Uber and the future of campaigning

It’s the big battle for London future. No, not the race for the Mayor of London, but between Uber and the Licensed Taxi Drivers Association (LTDA) as they’ve battled out for control of the taxi market in the city.
I don’t have a side that I favour in this particular battle (unlike the Mayor of London where I’m firmly on the red side).
I appreciate the investment that cab drivers put into learning The Knowledge, but get frustrated that in 2015 you still find cabs that only take cash. Living outside central London I’ve benefited from the flexibility of Uber, but the traditionalist in me doesn’t want to see the end of the iconic Black Cab.
But I think the approaches that the two sides have taken provide some insights into what direction campaigning might be going.
1 – Welcome to “App-tivism” – corporates campaigning isn’t new, of course its been a feature of newspapers to include a cut out petition for years, but the approach that Uber is taking shows a level of sophistication that we’ve not seen before. They don’t simply ask you to sign the petition, they’re employing some of the best campaign strategists to develop campaign approaches you’d expect to see Greenpeace or 38 Degrees invite you to take.

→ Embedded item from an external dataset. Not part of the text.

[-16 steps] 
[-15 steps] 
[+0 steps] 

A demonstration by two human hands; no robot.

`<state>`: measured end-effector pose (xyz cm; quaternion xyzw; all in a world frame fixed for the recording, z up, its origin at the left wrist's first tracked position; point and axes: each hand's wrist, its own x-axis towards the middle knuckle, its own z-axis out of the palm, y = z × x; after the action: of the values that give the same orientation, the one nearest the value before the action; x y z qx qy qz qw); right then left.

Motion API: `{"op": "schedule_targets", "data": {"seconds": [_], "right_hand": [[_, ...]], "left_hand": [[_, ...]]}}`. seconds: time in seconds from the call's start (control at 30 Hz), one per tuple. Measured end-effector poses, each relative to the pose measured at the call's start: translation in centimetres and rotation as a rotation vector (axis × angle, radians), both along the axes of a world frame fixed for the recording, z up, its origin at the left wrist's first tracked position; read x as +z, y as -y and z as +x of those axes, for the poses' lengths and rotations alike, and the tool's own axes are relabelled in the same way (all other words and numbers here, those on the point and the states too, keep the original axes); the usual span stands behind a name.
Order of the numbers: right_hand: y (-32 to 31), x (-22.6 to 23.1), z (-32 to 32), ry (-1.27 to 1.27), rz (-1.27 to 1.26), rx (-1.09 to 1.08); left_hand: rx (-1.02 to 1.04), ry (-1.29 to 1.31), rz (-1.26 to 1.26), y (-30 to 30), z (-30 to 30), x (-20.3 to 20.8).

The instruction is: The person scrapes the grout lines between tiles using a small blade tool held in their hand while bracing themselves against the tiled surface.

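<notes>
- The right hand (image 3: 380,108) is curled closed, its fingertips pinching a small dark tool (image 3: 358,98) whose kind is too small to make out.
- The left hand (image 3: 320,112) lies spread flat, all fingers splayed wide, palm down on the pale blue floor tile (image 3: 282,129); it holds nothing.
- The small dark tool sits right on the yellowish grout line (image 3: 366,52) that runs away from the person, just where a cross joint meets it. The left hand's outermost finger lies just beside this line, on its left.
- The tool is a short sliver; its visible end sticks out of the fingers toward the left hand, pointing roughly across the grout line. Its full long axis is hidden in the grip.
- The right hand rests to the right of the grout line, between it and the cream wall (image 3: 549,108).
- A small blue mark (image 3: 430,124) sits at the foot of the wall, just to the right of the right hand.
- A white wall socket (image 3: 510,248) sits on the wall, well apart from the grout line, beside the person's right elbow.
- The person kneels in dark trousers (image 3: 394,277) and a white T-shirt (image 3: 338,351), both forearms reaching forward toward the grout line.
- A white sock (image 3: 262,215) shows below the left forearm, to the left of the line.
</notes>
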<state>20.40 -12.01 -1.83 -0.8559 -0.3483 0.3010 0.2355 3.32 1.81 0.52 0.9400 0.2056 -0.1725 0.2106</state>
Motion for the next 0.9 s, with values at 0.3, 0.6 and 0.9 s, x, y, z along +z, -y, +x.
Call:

In New York they’ve been encouraging users to phone decision makers or take advantage of a “DE BLASIO” (after the New York Mayor) to the menu of ride options seen by its New York City users to see what impact his proposed restrictions might have, while I got the email below after an Uber journey I took last week.

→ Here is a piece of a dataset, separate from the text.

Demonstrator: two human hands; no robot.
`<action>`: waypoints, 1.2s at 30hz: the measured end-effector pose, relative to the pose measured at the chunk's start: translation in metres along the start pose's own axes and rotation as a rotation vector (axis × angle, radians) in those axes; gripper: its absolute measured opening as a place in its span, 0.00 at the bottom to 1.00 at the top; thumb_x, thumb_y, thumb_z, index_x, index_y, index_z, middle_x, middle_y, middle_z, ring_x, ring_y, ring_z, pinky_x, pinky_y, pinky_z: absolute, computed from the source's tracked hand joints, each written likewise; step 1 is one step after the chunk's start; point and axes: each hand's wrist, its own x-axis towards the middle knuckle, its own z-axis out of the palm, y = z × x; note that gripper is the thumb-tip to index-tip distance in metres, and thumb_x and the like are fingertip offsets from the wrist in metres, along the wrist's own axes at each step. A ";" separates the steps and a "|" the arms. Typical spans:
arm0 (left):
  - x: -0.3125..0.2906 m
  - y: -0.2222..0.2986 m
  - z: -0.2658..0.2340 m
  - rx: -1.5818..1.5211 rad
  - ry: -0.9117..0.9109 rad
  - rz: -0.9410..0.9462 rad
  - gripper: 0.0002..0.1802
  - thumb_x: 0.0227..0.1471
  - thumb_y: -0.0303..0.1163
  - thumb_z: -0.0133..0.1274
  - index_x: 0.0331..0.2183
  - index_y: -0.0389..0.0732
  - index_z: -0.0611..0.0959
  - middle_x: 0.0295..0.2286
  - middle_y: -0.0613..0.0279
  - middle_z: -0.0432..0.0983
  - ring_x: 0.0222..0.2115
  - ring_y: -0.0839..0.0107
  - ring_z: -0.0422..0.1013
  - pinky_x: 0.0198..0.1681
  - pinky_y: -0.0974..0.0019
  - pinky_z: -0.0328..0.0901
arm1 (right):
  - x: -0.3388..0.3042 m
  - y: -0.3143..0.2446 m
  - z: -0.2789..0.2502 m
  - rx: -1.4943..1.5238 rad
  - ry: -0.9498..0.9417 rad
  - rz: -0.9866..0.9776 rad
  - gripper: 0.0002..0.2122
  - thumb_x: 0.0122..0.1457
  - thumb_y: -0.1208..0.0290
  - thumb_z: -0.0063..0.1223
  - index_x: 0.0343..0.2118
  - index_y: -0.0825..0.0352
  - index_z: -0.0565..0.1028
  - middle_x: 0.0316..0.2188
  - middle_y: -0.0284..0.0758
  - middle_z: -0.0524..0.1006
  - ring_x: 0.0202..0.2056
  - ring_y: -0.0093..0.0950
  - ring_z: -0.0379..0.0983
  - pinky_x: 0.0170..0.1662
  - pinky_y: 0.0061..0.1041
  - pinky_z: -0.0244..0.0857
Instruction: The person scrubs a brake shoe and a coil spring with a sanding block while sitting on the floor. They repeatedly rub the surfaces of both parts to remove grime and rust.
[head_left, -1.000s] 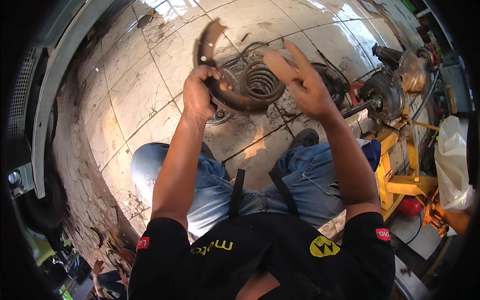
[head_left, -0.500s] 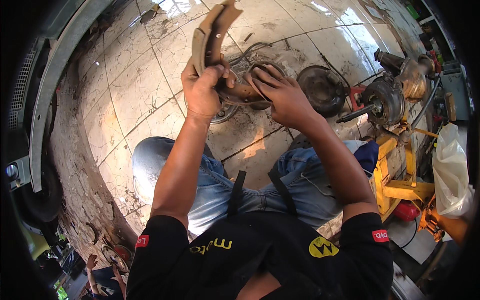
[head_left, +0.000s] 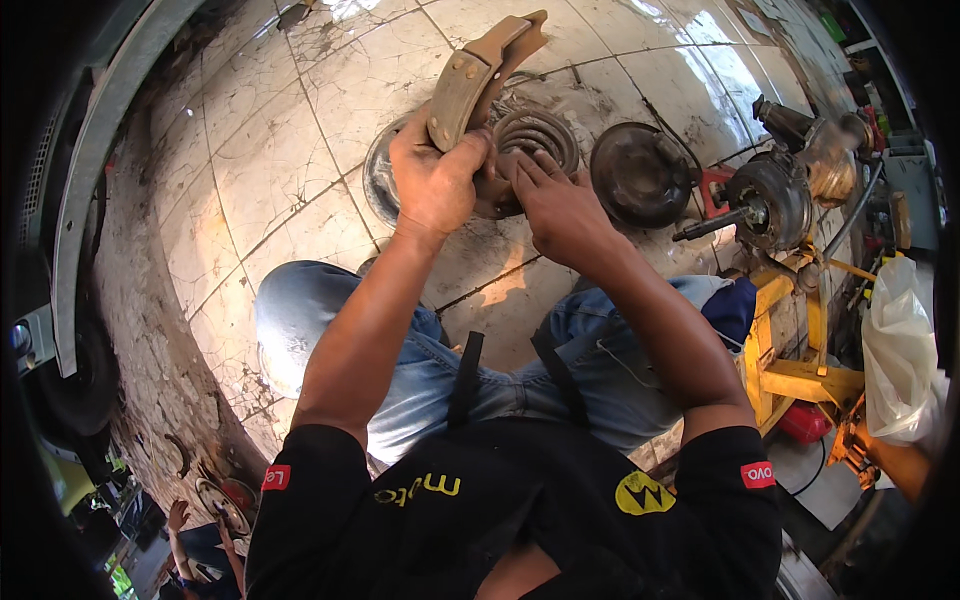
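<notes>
The curved brake shoe (head_left: 460, 92) has been turned over: a second ago its bare inner face was uppermost, whereas now the riveted friction lining shows toward the wearer, and the upper end has swung over to the right. The left hand (head_left: 437, 187) has a firm grip on it, thumb laid across the near side and fingers wrapped behind. The right hand (head_left: 566, 214), which was off the shoe with its fingers spread a second ago, has come down to its lower end; the fingers lie against the metal there, though the thumb is hidden and I cannot tell whether that grip is closed. The shoe is thus held up off the tiled floor (head_left: 290, 160), in front of the knees, with both hands now on it and its worn side open to view. The coil spring (head_left: 548, 128) lies just beyond the right fingers. The black round plate (head_left: 640, 180), mostly covered by the right arm at first, shows whole on the floor to the right, near the hub with its shaft (head_left: 770, 205).
</notes>
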 end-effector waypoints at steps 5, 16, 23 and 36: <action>0.007 -0.002 -0.004 -0.074 0.012 -0.032 0.14 0.46 0.20 0.51 0.38 0.26 0.77 0.26 0.58 0.76 0.21 0.76 0.70 0.23 0.72 0.65 | -0.010 -0.003 0.004 -0.075 0.144 -0.044 0.24 0.58 0.75 0.41 0.59 0.73 0.61 0.63 0.44 0.61 0.63 0.45 0.55 0.55 0.58 0.56; -0.002 0.002 0.004 -0.012 -0.056 -0.049 0.13 0.46 0.20 0.49 0.37 0.26 0.75 0.25 0.55 0.74 0.19 0.71 0.70 0.23 0.68 0.65 | -0.006 0.004 0.005 -0.022 0.020 -0.035 0.25 0.57 0.77 0.41 0.60 0.73 0.59 0.62 0.44 0.61 0.62 0.45 0.57 0.54 0.60 0.57; 0.001 0.005 -0.002 -0.110 -0.052 -0.101 0.12 0.46 0.19 0.50 0.37 0.28 0.77 0.23 0.59 0.74 0.18 0.75 0.69 0.20 0.71 0.64 | -0.012 0.000 -0.004 0.144 -0.015 -0.040 0.26 0.57 0.78 0.41 0.60 0.74 0.58 0.61 0.44 0.62 0.63 0.47 0.56 0.55 0.58 0.58; -0.009 -0.001 0.005 -0.080 -0.257 -0.090 0.12 0.46 0.20 0.51 0.37 0.29 0.77 0.22 0.62 0.74 0.18 0.77 0.68 0.20 0.72 0.63 | 0.002 0.019 0.009 0.238 -0.251 -0.011 0.28 0.53 0.83 0.42 0.60 0.73 0.58 0.60 0.48 0.64 0.60 0.51 0.59 0.57 0.54 0.59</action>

As this Harvard Business School article suggests ‘we’re entering a brave new world where the creators of technology platforms can activate billions of users to specific political action of their choosing’. And its not just Uber, this collection shows how Airbnb and others are using the same approach, see more on Apptivists here.
Uber email
2 – Old power needs to adapt – But Uber doesn’t have it all their own way, the influence of the London cabbie as we head towards Mayoral elections next May, means that they’re powerful. Any aspiring candidate for Mayor of London doesn’t want to get on the wrong side of the cabbies, the seen as as trusted messengers by many.
I’ve really enjoyed what Jeremy Heimans has written about old and new power. LTDA are shown that old power can still influence, but how long will that hold? Does LTDA need to adapt and change its approach if it wants to continue to compete with Uber?
3 – Incentives to get you to take action – Unlike most campaigning organisations, Uber has a big advantage to get you to take action, it can provide you with incentives – free journey credit in return for sending an email for example (they’ll already offer to take you to a demonstration for free).
Uber’s strategy to dominate the taxi market is well known, so the cost of a few free journeys in return for the market access they want is a minimal cost. Alex Evan’s has reflected elsewhere about the concept of ‘activism air miles’, but if Uber and others start offering ‘free’ incentives in return for your action will it change the way that others have to respond?
4 – Use the Courts – Uber knows that building political pressure is just one tactic it needs to use to win what it wants, which is why its also devoting its resource to winning rulings in the High Court.
I’ve reflected before that using legal routes is under utilised in campaigning here in the UK, a few organisations like Client Earth have shown how it can effective can be,  but the costs and complexity appear to rule it out for many. With the national political arithmetic unlikely to change in the next few years, exploring new routes like using the courts could be another option for campaigners.